DE STAD UIT

DE GROENE DEUR

✖︎ ✖︎ ✖︎

Tijdens een avondwandeling met de hond een paar weken geleden, zag ik opeens een deurtje aan de voet van een boom. En een stukje verderop wéér eentje. Die fantasieprikkelende deurtjes toverden sindsdien steeds weer een glimlach op mijn gezicht. Wat een geniaal idee!

Op een dag kon ik mijn nieuwsgierigheid niet langer bedwingen. Ik had een plan. Zodra het tegen middernacht liep, maakte ik mijn excuses aan de hond omdat ik even alleen naar buiten zou gaan en ging op weg naar het mooiste deurtje. De groene. Daar aangekomen keek ik eerst even goed om me heen of er niemand in de buurt was, zakte vervolgens door mijn krakende knieën en probeerde de piepkleine deurknop. Met de nagels van mijn duim en wijsvinger kon ik die nét vastpakken. Er leek iets beweging in te zitten. Zou het deurtje open gaan?

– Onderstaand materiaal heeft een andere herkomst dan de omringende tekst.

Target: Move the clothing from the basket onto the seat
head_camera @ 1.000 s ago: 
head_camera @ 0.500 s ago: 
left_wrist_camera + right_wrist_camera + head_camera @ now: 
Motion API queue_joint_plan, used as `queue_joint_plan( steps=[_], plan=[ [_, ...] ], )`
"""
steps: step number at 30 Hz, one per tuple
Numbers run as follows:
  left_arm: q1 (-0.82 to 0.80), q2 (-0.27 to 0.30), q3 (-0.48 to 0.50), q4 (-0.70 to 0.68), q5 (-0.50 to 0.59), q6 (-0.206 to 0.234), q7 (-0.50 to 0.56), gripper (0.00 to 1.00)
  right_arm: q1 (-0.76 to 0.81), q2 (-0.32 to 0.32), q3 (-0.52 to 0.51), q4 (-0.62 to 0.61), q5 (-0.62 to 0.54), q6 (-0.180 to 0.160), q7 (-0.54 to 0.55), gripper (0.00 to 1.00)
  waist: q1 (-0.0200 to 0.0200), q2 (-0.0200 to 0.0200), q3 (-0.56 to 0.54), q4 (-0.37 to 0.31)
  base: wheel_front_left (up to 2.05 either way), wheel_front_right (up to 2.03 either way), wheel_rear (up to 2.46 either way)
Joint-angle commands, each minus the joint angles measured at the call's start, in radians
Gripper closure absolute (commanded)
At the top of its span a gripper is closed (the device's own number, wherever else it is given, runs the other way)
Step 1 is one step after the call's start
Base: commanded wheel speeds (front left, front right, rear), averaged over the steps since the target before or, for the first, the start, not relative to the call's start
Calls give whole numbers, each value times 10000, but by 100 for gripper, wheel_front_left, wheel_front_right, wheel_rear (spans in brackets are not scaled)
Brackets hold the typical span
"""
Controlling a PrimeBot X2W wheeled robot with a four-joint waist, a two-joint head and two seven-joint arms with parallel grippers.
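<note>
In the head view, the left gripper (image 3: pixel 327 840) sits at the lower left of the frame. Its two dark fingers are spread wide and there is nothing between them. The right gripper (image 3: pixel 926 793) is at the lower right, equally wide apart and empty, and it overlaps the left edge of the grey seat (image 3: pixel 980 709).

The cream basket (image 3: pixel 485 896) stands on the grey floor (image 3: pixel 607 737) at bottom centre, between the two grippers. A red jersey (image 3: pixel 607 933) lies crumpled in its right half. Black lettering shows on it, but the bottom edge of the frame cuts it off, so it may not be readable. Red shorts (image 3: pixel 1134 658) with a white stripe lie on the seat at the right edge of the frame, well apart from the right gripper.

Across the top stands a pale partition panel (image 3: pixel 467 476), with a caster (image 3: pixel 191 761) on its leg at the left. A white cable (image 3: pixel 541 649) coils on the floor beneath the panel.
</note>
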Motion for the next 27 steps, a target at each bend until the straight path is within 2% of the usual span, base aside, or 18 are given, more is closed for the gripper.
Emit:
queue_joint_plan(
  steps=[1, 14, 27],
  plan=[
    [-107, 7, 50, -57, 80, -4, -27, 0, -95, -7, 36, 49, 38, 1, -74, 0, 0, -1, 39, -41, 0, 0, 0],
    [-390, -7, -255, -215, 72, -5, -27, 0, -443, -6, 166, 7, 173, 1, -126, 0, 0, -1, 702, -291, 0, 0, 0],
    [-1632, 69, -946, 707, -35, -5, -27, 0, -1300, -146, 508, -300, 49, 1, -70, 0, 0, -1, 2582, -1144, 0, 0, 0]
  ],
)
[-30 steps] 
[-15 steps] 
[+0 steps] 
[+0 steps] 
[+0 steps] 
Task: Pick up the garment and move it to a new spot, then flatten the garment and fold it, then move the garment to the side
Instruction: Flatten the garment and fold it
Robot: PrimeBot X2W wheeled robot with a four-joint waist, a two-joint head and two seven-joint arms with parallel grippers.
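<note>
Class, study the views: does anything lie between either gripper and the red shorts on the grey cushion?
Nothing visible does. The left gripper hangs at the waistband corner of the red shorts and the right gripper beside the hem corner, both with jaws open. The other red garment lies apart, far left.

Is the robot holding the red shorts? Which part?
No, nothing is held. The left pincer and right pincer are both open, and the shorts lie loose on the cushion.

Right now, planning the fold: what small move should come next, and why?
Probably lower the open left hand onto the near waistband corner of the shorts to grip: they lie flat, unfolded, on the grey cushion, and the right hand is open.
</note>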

Heel voorzichtig trok ik aan de deurknop. Het leek wel een speldenknopje. En ja! Met het typisch krakende geluid van roestige scharnieren en oud hout, ging het deurtje langzaam open. Er achter was het donker. Maar zag ik daar een gang met heel in de verte een lichtpuntje?

Ik bracht mijn neus dichterbij om een vage luchtstroom op te snuiven. Ik rook verleidelijke geuren van dennenbossen, heide en, hoe vreemd dat ook leek: pannenkoeken. Geuren die mij verleidden om nóg dichterbij te komen. De luchtstroom werd ineens heel sterk en voordat ik het goed en wel doorhad, trok de stroom mij de gang in. Het lichtpuntje kwam snel dichterbij en plotseling stond ik in het volle zonlicht midden in het Vondelpark.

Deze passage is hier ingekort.